**EXERCISE OBJECTIVE:** Begin your copy at the line that contains "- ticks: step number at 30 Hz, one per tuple" and carry it on, exactly, to the last line of the material below.

**GIVEN MATERIAL:**
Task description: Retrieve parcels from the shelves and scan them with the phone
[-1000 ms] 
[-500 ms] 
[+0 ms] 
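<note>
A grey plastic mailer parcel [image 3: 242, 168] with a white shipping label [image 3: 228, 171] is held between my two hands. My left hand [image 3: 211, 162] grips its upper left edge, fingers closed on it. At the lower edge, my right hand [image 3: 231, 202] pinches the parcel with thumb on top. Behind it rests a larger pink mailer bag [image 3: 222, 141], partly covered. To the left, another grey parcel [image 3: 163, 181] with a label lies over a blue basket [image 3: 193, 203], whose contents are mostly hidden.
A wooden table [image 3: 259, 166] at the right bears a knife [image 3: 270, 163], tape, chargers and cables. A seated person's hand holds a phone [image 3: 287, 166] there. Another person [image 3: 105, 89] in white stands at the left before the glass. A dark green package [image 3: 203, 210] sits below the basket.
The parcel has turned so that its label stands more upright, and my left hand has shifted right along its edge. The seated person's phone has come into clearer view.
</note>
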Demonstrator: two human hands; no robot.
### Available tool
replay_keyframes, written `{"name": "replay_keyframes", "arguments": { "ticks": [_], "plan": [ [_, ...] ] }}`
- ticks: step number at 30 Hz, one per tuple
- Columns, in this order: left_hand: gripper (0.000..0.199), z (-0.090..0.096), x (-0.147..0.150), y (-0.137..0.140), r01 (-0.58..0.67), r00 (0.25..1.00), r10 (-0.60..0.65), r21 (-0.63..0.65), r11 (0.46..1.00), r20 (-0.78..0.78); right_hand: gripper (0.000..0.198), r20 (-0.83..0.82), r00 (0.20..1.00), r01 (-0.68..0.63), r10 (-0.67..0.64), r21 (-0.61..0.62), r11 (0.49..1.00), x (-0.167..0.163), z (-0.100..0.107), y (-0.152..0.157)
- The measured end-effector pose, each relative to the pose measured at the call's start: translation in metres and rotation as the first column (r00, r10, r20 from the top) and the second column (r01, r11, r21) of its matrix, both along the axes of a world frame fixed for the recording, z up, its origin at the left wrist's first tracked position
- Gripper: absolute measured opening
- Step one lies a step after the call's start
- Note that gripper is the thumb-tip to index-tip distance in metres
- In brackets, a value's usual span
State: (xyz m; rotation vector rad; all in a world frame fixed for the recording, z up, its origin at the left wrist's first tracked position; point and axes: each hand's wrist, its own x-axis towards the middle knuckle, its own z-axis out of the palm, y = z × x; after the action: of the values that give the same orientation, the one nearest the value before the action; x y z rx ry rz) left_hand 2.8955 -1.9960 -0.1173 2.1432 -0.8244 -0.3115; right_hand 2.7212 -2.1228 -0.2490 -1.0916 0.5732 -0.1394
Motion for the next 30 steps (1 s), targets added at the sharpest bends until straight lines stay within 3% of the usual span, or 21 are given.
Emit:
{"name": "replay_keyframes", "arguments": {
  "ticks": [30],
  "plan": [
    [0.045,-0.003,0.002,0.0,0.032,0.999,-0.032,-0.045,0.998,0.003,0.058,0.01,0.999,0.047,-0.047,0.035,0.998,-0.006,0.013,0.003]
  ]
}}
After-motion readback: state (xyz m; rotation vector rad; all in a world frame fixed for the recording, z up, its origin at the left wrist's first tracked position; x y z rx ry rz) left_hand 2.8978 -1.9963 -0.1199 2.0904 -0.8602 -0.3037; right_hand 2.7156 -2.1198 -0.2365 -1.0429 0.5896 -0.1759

**WRITTEN SOLUTION:**
- ticks: step number at 30 Hz, one per tuple
- Columns, in this order: left_hand: gripper (0.000..0.199), z (-0.090..0.096), x (-0.147..0.150), y (-0.137..0.140), r01 (-0.58..0.67), r00 (0.25..1.00), r10 (-0.60..0.65), r21 (-0.63..0.65), r11 (0.46..1.00), r20 (-0.78..0.78); right_hand: gripper (0.000..0.198), r20 (-0.83..0.82), r00 (0.20..1.00), r01 (-0.68..0.63), r10 (-0.67..0.64), r21 (-0.61..0.62), r11 (0.49..1.00), x (-0.167..0.163), z (-0.100..0.107), y (-0.152..0.157)
- The measured end-effector pose, each relative to the pose measured at the call's start: translation in metres and rotation as the first column (r00, r10, r20 from the top) and the second column (r01, r11, r21) of its matrix, both along the axes of a world frame fixed for the recording, z up, its origin at the left wrist's first tracked position
- Gripper: absolute measured opening
- Step one lies a step after the call's start
- Note that gripper is the thumb-tip to index-tip distance in metres
- In brackets, a value's usual span
State: (xyz m; rotation vector rad; all in a world frame fixed for the recording, z up, its origin at the left wrist's first tracked position; point and axes: each hand's wrist, its own x-axis towards the middle knuckle, its own z-axis out of the palm, y = z × x; after the action: of the values that give the same orientation, the one nearest the value before the action; x y z rx ry rz) left_hand 2.8955 -1.9960 -0.1173 2.1432 -0.8244 -0.3115; right_hand 2.7212 -2.1228 -0.2490 -1.0916 0.5732 -0.1394
Motion for the next 30 steps (1 s), targets added at the sharpest bends until straight lines stay within 3% of the usual span, or 21 are given.
Emit:
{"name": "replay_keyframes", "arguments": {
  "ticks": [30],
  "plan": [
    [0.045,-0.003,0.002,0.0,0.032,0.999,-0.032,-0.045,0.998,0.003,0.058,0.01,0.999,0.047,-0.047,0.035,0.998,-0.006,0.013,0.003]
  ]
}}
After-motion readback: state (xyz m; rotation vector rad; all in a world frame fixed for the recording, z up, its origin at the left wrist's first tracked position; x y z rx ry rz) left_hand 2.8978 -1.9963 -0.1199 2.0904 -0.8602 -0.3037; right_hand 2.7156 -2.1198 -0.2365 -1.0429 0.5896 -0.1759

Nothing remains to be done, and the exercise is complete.